South Korean health authorities said Wednesday that they are conducting tests on nine additional suspected cases of swine flu amid a heightening alert against the deadly virus that is rapidly spreading across the globe, according to Yonhap News Agency.
The Korea Centers for Disease Control and Prevention (KCDC) said in a statement that the nine individuals being tested recently returned from trips to Mexico and the United States and showed flu-like symptoms such as coughing and fever.
On Tuesday, the KCDC said that a 51-year-old woman had been quarantined at a state-designated hospital after being identified as the nation's first probable case of swine flu.

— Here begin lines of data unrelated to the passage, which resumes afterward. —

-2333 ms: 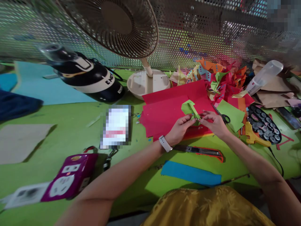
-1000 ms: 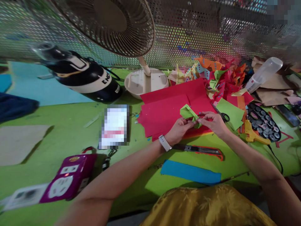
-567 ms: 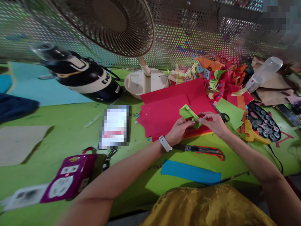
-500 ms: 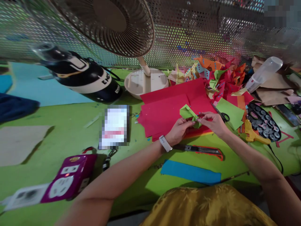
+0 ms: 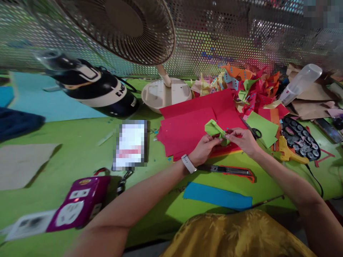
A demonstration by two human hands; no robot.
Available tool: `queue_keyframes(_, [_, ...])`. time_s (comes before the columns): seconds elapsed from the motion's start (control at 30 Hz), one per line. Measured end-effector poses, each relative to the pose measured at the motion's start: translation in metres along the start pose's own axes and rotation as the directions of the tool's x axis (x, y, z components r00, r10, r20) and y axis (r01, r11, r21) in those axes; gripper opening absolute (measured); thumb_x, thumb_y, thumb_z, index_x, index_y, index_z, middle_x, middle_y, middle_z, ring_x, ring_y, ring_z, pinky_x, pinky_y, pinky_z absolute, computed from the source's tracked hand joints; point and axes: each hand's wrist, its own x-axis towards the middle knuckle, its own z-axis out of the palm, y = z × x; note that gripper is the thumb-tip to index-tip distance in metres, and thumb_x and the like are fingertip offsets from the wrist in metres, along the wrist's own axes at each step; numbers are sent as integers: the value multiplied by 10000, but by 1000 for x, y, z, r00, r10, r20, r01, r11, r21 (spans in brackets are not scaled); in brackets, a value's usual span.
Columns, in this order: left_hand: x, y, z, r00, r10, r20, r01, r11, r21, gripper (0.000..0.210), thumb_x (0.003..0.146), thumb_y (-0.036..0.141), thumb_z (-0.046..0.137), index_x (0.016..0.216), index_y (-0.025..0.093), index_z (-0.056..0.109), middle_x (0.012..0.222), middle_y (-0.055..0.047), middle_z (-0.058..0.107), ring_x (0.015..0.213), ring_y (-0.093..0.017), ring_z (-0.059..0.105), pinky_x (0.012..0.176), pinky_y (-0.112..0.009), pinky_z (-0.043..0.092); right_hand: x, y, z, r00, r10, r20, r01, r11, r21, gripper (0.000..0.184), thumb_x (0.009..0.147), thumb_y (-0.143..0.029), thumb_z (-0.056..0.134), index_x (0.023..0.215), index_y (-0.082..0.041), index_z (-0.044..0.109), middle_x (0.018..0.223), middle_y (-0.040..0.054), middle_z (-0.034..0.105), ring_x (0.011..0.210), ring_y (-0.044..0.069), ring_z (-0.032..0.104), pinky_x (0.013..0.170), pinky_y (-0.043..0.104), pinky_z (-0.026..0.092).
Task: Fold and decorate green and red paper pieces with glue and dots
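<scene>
A folded piece of light green paper is between my two hands, above a stack of red paper sheets. My left hand, with a white watch band at the wrist, pinches its lower left side. The thumb and fingertips of my right hand are closed on its right end. The fingers cover part of the folds. Just below my hands lies a utility knife with an orange edge. Close to my right hand are black-handled scissors and a flat green paper sheet.
Behind the red sheets is a heap of folded coloured paper. A fan base, a dark bottle and a phone stand or lie to the left. A yellow glue gun is at right; a blue strip lies in front.
Almost nothing differs. Both hands keep their hold on the green folded paper, and its upper left flap appears slightly shifted.
</scene>
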Motion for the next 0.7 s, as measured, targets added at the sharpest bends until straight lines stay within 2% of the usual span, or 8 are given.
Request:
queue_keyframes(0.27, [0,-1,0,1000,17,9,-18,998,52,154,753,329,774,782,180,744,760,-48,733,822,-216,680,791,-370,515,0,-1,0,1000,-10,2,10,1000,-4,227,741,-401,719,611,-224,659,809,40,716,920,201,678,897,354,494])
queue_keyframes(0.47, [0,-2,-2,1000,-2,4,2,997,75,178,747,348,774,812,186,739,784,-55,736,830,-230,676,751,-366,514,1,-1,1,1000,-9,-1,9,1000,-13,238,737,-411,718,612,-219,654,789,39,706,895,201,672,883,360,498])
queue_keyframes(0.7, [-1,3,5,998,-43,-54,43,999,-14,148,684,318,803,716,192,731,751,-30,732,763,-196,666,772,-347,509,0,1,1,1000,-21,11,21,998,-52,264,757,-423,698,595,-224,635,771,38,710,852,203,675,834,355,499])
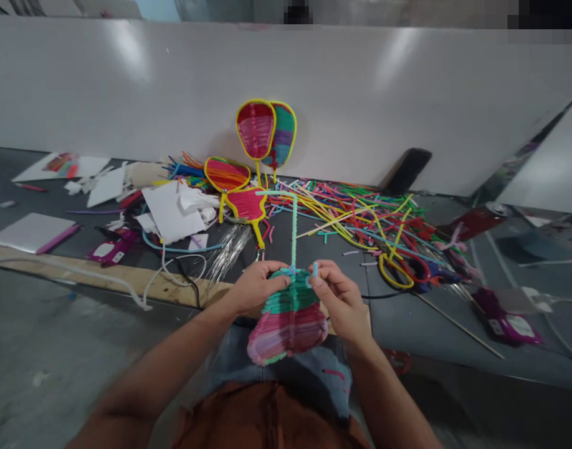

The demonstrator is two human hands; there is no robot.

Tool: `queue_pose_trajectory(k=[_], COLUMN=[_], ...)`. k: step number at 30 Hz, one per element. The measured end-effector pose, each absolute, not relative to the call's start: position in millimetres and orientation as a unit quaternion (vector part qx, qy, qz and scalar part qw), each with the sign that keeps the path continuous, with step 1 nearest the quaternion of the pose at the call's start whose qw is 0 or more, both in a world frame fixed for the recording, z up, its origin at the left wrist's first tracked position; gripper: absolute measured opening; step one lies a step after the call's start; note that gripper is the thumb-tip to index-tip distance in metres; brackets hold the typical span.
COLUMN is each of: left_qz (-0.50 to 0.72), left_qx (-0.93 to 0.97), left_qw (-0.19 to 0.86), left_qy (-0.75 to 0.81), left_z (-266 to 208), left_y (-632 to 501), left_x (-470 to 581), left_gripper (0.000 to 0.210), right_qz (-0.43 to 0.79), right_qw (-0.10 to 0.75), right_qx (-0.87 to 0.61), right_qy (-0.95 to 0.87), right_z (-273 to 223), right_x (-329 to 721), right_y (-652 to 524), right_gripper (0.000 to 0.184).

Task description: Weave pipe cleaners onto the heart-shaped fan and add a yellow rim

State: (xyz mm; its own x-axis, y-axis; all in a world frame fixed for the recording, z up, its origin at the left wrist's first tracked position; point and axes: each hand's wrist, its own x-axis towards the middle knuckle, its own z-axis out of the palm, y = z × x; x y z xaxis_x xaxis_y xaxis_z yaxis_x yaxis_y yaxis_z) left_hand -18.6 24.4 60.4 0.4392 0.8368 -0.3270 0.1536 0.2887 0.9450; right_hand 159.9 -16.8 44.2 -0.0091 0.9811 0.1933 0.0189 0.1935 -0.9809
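Observation:
A fan-shaped pipe-cleaner piece [290, 318], teal at the top and pink to purple below, hangs over my lap at the table's front edge. From its top rises a mint-green stem [294, 231], bent to the left at its upper end. My left hand [260, 284] is closed on the piece's upper left edge, thumb in front. At the upper right edge, my right hand [339, 296] pinches a short light-blue pipe cleaner [314, 269], looped near the fingertips. Beyond the hands lies a yellow-edged pink piece [243, 204]; two finished-looking fans [256, 130] lean on the white panel.
Loose coloured pipe cleaners [342, 212] cover the table's back right. A black phone [409, 171] leans on the panel near a red can [485, 218]. White papers [171, 212] lie left; purple glue-gun-like tools [113, 246] and cables sit at both sides.

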Motion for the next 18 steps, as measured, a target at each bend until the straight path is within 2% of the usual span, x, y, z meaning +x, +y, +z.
queue_pose_trajectory(k=[9, 18], left_qz=[0.291, 0.3], left_qx=[0.55, 0.619], left_qw=[0.632, 0.517], left_qy=[0.462, 0.51], left_z=[68, 68], left_y=[19, 13], left_x=[-20, -18], left_gripper=[0.02, 0.019], right_qz=[0.187, 0.137], right_qw=[0.452, 0.449], right_qx=[-0.531, -0.549], right_qy=[-0.692, -0.691], right_z=[54, 53], right_x=[140, 134], right_y=[-22, -18], right_gripper=[0.017, 0.018])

Patients are identified as "probable" when they test positive for type-A influenza that regularly causes outbreaks among pigs and is transmittable to humans, but negative for human variants of the virus.
The report on the suspected patients comes as governments worldwide are struggling to control the spread of the highly infectious virus, which has reportedly killed over 150 people in Mexico alone.
Human cases have also been reported from the United States, Canada and some European countries, according to media reports, raising concerns that the virus is spreading at a faster-than-expected pace.
The disease control center raised its alert level Tuesday by one notch to "Yellow" from the previous "Blue," a move aimed at intensifying cooperation to stem the outbreak of swine influenza.